Available data below:

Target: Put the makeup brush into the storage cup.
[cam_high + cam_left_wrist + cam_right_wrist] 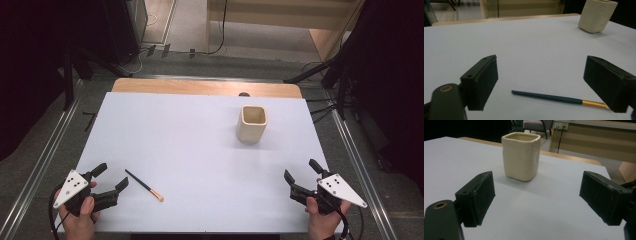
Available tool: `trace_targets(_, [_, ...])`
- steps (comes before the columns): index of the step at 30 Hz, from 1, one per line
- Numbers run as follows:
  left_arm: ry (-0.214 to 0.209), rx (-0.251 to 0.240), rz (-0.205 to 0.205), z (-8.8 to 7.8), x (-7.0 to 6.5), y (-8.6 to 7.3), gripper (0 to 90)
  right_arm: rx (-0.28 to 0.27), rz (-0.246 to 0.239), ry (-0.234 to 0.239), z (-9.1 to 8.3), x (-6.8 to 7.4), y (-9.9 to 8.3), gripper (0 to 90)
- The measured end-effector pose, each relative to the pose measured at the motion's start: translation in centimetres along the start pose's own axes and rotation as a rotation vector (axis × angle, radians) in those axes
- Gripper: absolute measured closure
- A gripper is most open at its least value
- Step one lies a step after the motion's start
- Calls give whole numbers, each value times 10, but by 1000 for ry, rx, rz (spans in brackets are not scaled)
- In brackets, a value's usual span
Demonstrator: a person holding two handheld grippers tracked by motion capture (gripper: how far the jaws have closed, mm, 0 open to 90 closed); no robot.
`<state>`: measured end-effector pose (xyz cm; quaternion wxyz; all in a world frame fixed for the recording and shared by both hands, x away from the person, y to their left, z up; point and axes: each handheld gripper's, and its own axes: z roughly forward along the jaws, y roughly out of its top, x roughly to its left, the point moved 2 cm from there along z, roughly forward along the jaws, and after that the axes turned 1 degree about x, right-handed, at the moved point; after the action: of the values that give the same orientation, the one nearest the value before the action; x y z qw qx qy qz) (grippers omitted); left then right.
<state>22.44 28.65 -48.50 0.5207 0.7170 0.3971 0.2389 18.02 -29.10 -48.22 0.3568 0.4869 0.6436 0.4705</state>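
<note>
Your left gripper (111,178) sits at the near left corner of the white surface (190,130), with its jaws standing wide apart and nothing between the pads. Just to its right lies the thin dark brush (144,185), flat on the surface, its gold ferrule and pale tip pointing toward you and to the right, its dark handle end pointing away toward the left. In the left gripper view the brush (554,97) lies across the gap ahead of the jaws, close to them but not touched by either one. Your right gripper (301,176) rests at the near right corner, its jaws also spread wide and holding nothing. The cream square cup (252,124) stands upright on the far right part of the surface, well apart from both grippers; in the right gripper view the cup (521,156) stands straight ahead between the two jaws, farther off.
</note>
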Motion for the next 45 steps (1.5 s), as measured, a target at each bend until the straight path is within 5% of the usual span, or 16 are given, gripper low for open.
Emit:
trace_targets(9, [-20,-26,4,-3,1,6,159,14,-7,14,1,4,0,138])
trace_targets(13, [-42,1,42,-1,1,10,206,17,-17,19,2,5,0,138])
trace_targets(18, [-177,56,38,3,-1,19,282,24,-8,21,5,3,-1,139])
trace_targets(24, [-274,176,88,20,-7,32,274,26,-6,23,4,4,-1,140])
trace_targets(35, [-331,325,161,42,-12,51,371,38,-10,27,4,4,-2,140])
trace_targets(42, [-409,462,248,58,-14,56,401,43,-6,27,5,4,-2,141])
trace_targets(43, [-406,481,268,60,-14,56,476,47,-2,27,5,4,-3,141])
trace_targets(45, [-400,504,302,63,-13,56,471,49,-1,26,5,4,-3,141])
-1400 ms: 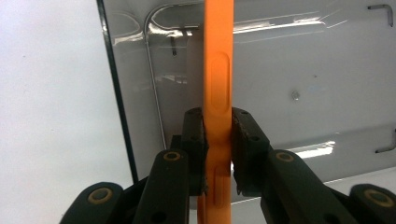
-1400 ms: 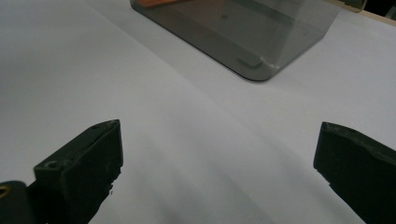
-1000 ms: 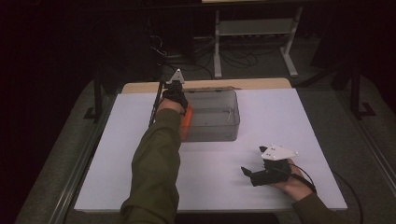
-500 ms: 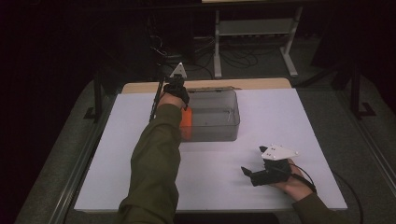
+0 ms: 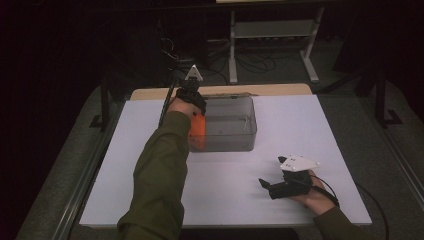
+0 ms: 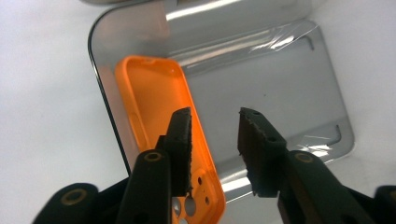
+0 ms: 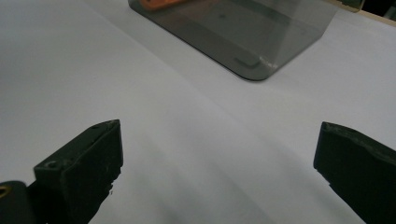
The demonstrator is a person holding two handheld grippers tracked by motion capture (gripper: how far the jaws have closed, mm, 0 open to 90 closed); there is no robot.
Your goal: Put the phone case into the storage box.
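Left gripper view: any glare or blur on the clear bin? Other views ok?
Left gripper view: bright streaks of glare on the walls of the clear smoky plastic bin; the orange plastic phone case is sharp, and the left gripper jaws are slightly soft. High view: dark surroundings, the white table evenly lit. Right gripper view: the right gripper jaws are blurred, and the bin's corner is soft.

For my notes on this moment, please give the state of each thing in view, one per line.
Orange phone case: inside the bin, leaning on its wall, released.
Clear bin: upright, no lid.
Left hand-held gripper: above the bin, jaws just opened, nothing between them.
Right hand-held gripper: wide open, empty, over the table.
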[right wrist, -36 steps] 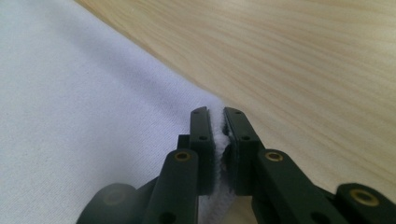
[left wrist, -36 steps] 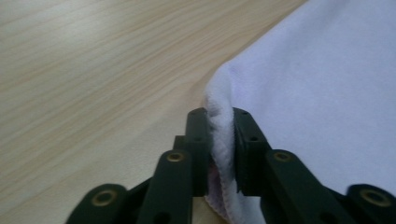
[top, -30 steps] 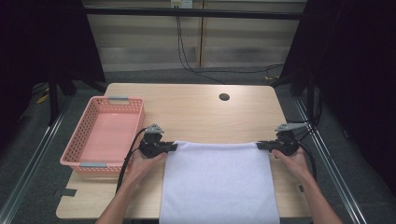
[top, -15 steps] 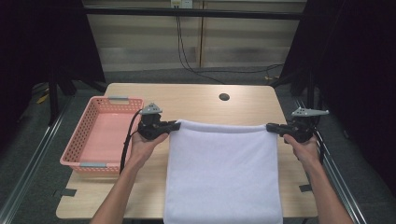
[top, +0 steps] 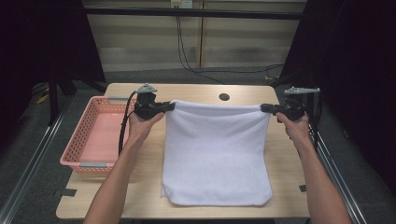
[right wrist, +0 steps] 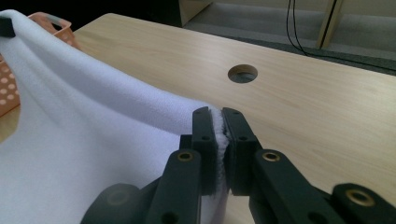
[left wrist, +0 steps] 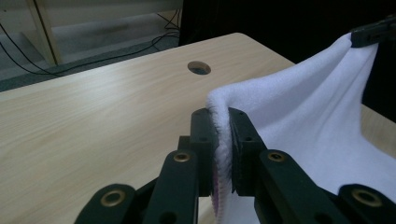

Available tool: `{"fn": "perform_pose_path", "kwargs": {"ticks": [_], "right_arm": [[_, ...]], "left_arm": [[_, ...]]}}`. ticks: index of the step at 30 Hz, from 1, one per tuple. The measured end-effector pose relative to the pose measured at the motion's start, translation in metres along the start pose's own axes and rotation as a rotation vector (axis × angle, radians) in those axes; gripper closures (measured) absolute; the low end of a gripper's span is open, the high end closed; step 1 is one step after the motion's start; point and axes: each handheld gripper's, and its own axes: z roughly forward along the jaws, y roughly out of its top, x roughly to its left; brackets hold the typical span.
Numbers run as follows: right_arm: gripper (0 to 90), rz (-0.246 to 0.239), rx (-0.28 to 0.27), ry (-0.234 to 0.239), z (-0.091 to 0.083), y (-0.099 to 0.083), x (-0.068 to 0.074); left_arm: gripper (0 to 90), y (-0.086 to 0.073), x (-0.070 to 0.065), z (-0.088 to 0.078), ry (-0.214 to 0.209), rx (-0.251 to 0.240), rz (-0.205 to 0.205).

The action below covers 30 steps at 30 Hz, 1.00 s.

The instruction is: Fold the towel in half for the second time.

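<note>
A white towel (top: 217,151) hangs stretched between the two grippers over the middle of the tabletop (top: 196,91), its top edge lifted clear of the wood and running parallel to the far edge. Its lower part drapes down toward the near edge, where the bottom hem lies on the tabletop just short of that edge.

The left gripper (top: 169,107) pinches the towel's top left corner; in the left gripper view its jaws are pressed together on the fleecy edge (left wrist: 223,140). The right gripper (top: 265,108) pinches the top right corner, and in the right gripper view its jaws are likewise clamped on a thin fold of cloth (right wrist: 219,135). Each gripper sits in one of the person's hands, forearms reaching in from the near edge.

A pink basket (top: 84,135) rests along the left edge of the tabletop, beside the left hand (top: 142,123). A round hole (top: 224,97) sits near the far edge, beyond the towel.
</note>
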Motion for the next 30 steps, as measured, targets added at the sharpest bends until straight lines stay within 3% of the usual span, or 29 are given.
{"fn": "perform_pose_path", "kwargs": {"ticks": [4, 9, 16, 18, 22, 29, 30], "right_arm": [[84.6, 0.016, -0.014, -0.01, 0.002, 0.007, -0.006], [84.5, 0.007, -0.036, 0.013, -0.008, 0.002, -0.003], [84.5, -0.026, -0.085, 0.077, -0.04, -0.01, 0.017], [84.5, -0.039, -0.083, 0.088, -0.049, -0.014, 0.024], [84.1, -0.07, -0.073, 0.122, -0.062, -0.025, 0.037], [83.6, -0.084, -0.047, 0.142, -0.08, -0.055, 0.057], [83.6, -0.082, -0.042, 0.149, -0.081, -0.06, 0.059]], "left_arm": [[82.1, 0.003, -0.004, 0.001, -0.005, -0.003, 0.022], [82.1, 0.002, -0.012, -0.01, -0.031, -0.016, 0.044], [82.0, -0.007, -0.032, -0.034, -0.05, -0.036, 0.08], [82.0, -0.013, -0.038, -0.041, -0.061, -0.047, 0.076], [81.8, -0.023, -0.045, -0.052, -0.068, -0.017, 0.084], [81.8, -0.047, -0.064, -0.064, -0.098, -0.005, 0.101], [81.8, -0.052, -0.065, -0.065, -0.11, -0.007, 0.085]]}}
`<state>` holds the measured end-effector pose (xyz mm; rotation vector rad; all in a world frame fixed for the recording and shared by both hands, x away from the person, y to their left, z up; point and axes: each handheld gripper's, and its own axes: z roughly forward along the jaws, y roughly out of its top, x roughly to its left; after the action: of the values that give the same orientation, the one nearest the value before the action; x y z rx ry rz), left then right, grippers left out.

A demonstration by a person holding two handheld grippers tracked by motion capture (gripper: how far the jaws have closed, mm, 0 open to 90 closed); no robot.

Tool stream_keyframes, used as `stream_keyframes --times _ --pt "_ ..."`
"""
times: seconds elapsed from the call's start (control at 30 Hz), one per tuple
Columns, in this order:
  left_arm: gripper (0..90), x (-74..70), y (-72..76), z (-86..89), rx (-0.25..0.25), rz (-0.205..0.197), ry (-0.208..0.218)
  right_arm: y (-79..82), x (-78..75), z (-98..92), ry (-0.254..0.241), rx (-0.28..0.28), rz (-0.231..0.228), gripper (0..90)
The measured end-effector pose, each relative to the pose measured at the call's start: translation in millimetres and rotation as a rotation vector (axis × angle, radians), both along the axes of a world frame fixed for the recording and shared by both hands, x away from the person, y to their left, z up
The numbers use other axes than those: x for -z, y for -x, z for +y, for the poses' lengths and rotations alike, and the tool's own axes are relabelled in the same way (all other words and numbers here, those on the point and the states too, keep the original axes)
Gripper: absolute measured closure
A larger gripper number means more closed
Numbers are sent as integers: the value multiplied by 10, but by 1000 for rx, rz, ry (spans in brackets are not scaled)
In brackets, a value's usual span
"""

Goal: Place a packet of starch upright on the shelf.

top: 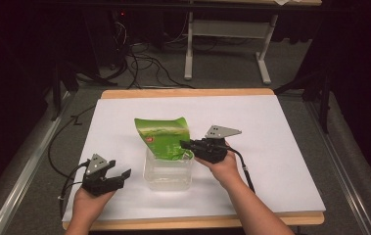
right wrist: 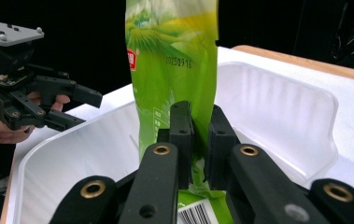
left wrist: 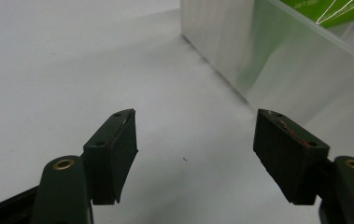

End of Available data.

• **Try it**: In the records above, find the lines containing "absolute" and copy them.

• **Output below**:
- Gripper: absolute measured closure
Available tool: `{"fn": "perform_pose_path", "kwargs": {"ticks": [_], "right_arm": [[_, ...]], "left_arm": [[_, ...]]}}`. ticks: index of the step at 30 Hz, from 1, one per tuple. The measured end-effector pose relative to the pose measured at the motion's start, translation in metres along the start pose's own axes and rotation as a rotation vector (axis × angle, radians) in those axes; gripper closures (measured) absolute; the low end of a gripper's span is open, the high end closed; step 1 is one step after the motion's start; point and axes: each handheld gripper's, and its own axes: z roughly forward along the jaws, y roughly out of its top, x roughly to its left; brackets hold the typical span.
Gripper: absolute measured closure

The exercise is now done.